Under the Bridge

a man of means by no means
by charlie leduff for the new york times
12/16/2002

Carl F. PolsonIn the West, the roads eventually lead to the tracks and the tracks eventually lead to a bridge. And under this bridge lives one Carl F. Polson. Roseville has the biggest railroad yard west of the Mississippi River, and so it also has a murky, musky counterculture unknown to most sedentary Americans. Any person wishing to move north, south or east without paying or standing on the highway with his thumb out and his hat in hand makes his way to the rail yard. Roseville, therefore, is the capital of Hobohemia. Mr. Polson is its mayor.

There are three types of people to be found in the train yard: the hobo, the tramp and the home guard. The hobo is one who travels and works. The tramp is one who travels and drinks. The home guard is one who drinks and does nothing at all.

Mr. Polson is a home guard, a self-described bum who pedals aimlessly about town, too infirm to strike out on the road. Normally a home guard is disdained by the denizens of the tracks, considered the lowest of the social castes. Yet the whole transient society could not work without Mr. Polson, a 45-year-old bundle of bones and bad teeth.

He holds lease to the toughest piece of property in the yard, the sloping mud banks under the overpass. Because the tracks run under this bridge and the bridge is one of the few sheltering canopies, everyone from the itinerant to the gun-toting highwayman comes calling. What each will get is a pull from Mr. Polson's bottle, warmth from his fire and directions out of town.

Mr. Polson was found this afternoon meditating on his mattress, amid his malt liquor bottles and filth, watching the trains getting linked together in the cold drizzle. He offered a stranger a piece of processed cheese from his coat pocket, a rare kindness in this otherwise unkind society.

"It's all over," he says of the tramping life, cold steaming from his scalp. "The whole thing. The police want everybody out, and you can blame Sept. 11 for it."

Mr. Polson, it seemed, is lonely.

"I don't have any family," he says and then clasps his hand to his heart. "Christmastime. This is about the time when it starts to hurt."

The West has a great tradition of tramping: from Jack London to Montana Blackie to "Coxey's Army" of hobos who marched on Washington in 1894. The culture has been dissipating for decades now, but the last few years have been especially tough. Railroad consolidation and terrorist concerns have brought more railroad police. The many Mexican itinerants brought the Immigration and Naturalization Service.

"The yards are too hot anymore," Mr. Polson said. "Most guys take the bus now."

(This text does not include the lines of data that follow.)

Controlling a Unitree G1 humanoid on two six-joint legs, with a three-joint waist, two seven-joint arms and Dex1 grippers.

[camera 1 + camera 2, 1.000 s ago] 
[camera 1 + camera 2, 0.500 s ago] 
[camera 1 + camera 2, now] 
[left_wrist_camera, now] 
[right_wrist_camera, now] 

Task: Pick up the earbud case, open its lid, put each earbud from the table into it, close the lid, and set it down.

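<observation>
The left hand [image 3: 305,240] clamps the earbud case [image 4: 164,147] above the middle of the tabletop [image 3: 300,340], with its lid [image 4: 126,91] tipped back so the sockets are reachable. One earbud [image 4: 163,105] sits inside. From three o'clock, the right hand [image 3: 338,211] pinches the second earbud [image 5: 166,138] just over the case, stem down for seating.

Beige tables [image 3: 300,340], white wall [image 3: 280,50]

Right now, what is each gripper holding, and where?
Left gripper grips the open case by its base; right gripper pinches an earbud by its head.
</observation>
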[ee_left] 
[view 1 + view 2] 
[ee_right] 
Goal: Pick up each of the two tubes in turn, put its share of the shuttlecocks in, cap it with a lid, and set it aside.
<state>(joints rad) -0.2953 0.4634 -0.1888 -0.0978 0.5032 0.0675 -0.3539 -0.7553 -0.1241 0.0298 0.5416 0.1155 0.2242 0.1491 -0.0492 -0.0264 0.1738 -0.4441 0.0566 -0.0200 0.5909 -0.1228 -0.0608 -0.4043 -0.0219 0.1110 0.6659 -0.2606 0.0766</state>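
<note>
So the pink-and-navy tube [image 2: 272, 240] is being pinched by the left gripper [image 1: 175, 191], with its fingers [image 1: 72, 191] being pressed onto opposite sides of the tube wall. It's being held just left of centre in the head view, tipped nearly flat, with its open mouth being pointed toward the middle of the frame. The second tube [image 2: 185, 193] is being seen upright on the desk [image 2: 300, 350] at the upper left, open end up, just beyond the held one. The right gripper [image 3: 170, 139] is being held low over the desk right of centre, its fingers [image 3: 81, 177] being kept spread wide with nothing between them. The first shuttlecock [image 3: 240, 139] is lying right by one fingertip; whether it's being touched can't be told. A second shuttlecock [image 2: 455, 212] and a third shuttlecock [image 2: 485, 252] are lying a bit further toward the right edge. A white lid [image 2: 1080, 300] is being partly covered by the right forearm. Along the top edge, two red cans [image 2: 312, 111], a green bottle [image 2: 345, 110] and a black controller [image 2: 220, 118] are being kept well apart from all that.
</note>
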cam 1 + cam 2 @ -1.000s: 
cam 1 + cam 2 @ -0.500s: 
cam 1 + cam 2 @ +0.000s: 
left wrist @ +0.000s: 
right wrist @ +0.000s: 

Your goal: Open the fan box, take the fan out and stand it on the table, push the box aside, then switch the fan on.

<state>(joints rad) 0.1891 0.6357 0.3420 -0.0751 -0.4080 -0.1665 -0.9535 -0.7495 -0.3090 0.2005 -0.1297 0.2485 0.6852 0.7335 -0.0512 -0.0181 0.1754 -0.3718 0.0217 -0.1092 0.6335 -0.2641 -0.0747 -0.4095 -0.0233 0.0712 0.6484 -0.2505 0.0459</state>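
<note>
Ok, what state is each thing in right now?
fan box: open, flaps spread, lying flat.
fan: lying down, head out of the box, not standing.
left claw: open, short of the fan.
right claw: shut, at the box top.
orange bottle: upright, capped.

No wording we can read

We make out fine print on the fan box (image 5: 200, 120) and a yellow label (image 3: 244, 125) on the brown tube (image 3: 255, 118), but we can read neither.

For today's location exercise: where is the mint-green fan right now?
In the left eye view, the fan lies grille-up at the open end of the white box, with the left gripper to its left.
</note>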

There have been other changes. Roseville used to have the most famous trash bin in the West. It was filled nightly with day-old sandwiches wrapped in plastic. But the owner sold to a frugal man, and the seagull-like horde that once flocked there for supper has moved on.

No one knows how many people are out on the rails, how many are cheats, how many are workers. Railroad officials refused to provide arrest or manpower statistics.

But privately, the railroad police estimate that there are 5,000 tramps traveling across the country at any time. According to the National Railroad Administration, there have been 730 trespasser deaths on the nation's tracks this year through September, including 101 in California.

Tramps might be taking the buses now, but if word in the hobo jungles is to be believed, California is still the land of milk and honey.

There are about 1.1 million homeless people in the Golden State, according to the governor's office. This means that California has a homeless population larger than the population of Detroit. Many are drawn in part by the good weather and generous welfare payments.

Beyond the single mothers, the maimed and the ill who reach for the helping hand, there is the so-called stamp tramp who bites it. The things that society holds dear - work, self-sufficiency, moral rectitude - are anathema to him.

While the federal welfare overhaul five years ago put single mothers to work, many California counties continue to make payments to capable indigent men. For instance, San Francisco gives $395 a month plus food stamp vouchers. Similarly, Los Angeles gives more than $220 and $135 in food stamps.

The counties' welfare programs are not linked by computer and there is little to stop a person from collecting his benefits in San Francisco, jumping the freight train and making his way to Los Angeles to collect again.

With fake identification, a person can collect welfare perhaps four times a month. The tramp will more likely spend it on crack and booze, since mission food is free.

"These riders are billing the system for tens of millions," said Detective Mike Quakenbush of the Portland, Ore., police, who five years ago hunted down a tramp known as Sidetrack who was convicted of killing four tramps and using their identities to cheat welfare.

"He had upwards of 20 accounts and kept a book to keep it straight," the detective said. "He was whacking guys, then opening welfare accounts across the country in their names. The welfare authorities don't like to check."

In San Francisco at least, living on government cash handouts will soon get harder, for the just and the unjust. The citizens there voted to cut cash welfare payments to $59 a month, effective next July.

The good life has gotten so destitute that Mr. Polson is considering the horror of horrors: picking up a hammer and going back to work.

"I'm a pretty good handyman," he said. "I can fix almost anything. I just have to fix myself first."

He thinks he may go to the warm climes of Key West, and when he goes, he said, he'll take the bus.